| Task statement |
The answer should consist of each line from the data below that includes "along".
*** Block opens ***
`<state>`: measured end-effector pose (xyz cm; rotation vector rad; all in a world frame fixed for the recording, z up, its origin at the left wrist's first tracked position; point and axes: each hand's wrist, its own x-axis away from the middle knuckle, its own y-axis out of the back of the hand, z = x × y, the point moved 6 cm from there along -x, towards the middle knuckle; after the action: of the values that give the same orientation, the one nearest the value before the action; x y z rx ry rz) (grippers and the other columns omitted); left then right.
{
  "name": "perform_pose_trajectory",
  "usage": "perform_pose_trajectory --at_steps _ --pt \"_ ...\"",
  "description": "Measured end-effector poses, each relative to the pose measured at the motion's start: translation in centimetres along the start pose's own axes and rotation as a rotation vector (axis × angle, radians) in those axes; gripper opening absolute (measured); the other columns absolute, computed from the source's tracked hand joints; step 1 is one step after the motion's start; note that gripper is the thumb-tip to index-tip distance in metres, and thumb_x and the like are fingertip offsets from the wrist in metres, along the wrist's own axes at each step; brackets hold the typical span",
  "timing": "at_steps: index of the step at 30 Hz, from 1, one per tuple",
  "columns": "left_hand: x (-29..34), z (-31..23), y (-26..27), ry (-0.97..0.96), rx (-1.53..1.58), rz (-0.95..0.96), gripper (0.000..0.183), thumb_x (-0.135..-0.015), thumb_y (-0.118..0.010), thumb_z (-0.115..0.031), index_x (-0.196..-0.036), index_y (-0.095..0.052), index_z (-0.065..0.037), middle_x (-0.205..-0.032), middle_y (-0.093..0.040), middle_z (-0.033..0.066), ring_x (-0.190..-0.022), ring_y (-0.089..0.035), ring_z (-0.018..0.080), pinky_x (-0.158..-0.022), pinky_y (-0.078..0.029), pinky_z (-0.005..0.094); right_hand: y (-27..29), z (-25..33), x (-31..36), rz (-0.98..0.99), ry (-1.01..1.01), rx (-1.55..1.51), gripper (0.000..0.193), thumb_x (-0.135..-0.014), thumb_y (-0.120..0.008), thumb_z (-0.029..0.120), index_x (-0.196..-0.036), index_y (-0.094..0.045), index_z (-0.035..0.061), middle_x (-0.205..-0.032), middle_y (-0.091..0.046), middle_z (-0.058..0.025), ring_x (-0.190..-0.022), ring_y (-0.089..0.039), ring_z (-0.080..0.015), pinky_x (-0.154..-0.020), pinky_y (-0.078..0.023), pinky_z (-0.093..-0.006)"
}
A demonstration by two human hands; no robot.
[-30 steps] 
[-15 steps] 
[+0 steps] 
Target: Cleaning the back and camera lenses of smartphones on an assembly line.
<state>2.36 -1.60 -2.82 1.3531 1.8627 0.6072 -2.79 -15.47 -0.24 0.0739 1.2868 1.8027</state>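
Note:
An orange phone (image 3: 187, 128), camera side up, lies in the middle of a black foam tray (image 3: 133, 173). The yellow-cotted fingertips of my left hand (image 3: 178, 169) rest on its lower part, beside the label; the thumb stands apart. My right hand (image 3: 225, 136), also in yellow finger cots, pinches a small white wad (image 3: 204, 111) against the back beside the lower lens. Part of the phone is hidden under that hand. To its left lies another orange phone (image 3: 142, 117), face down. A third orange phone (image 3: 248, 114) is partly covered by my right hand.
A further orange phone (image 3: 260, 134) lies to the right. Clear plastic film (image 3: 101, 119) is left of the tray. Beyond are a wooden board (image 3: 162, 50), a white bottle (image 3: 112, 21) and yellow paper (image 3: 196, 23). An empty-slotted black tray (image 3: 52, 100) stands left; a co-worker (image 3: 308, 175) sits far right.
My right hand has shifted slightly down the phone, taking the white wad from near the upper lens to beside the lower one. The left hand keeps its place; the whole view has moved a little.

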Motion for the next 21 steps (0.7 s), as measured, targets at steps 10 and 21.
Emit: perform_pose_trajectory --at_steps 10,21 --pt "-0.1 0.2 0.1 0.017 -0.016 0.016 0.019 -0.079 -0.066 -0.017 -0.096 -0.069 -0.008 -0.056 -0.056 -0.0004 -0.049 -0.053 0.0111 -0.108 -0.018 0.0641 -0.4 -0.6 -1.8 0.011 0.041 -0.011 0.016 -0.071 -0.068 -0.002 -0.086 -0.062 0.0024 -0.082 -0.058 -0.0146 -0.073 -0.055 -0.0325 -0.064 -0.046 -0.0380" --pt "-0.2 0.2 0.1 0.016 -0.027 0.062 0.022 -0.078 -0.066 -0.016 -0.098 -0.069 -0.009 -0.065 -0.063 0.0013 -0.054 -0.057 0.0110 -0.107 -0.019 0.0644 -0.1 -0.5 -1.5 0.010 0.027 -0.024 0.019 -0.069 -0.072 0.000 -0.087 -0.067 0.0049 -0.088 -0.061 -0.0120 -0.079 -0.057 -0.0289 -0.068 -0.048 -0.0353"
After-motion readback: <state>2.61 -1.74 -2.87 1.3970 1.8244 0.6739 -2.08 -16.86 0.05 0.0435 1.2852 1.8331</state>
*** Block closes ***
| Expected output |
`<state>`: measured end-effector pose (xyz cm; rotation vector rad; all in a world frame fixed for the recording, z up, its origin at the left wrist's first tracked position; point and axes: each hand's wrist, its own x-axis away from the middle knuckle, its own y-axis out of the back of the hand, z = x × y, the point moved 6 cm from there along -x, towards the middle knuckle; after the action: of the values that give the same orientation, the one nearest the value before the action; x y z rx ry rz) (grippers and the other columns omitted); left then right.
  "description": "Measured end-effector poses, each relative to the pose measured at the motion's start: translation in centimetres along the start pose's own axes and rotation as a rotation vector (axis × angle, radians) in those axes; gripper opening absolute (measured); the other columns absolute, computed from the source's tracked hand joints; step 1 is one step after the motion's start; note that gripper is the thumb-tip to index-tip distance in metres, and thumb_x and the like are fingertip offsets from the wrist in metres, along the wrist's own axes at each step; brackets hold the typical span",

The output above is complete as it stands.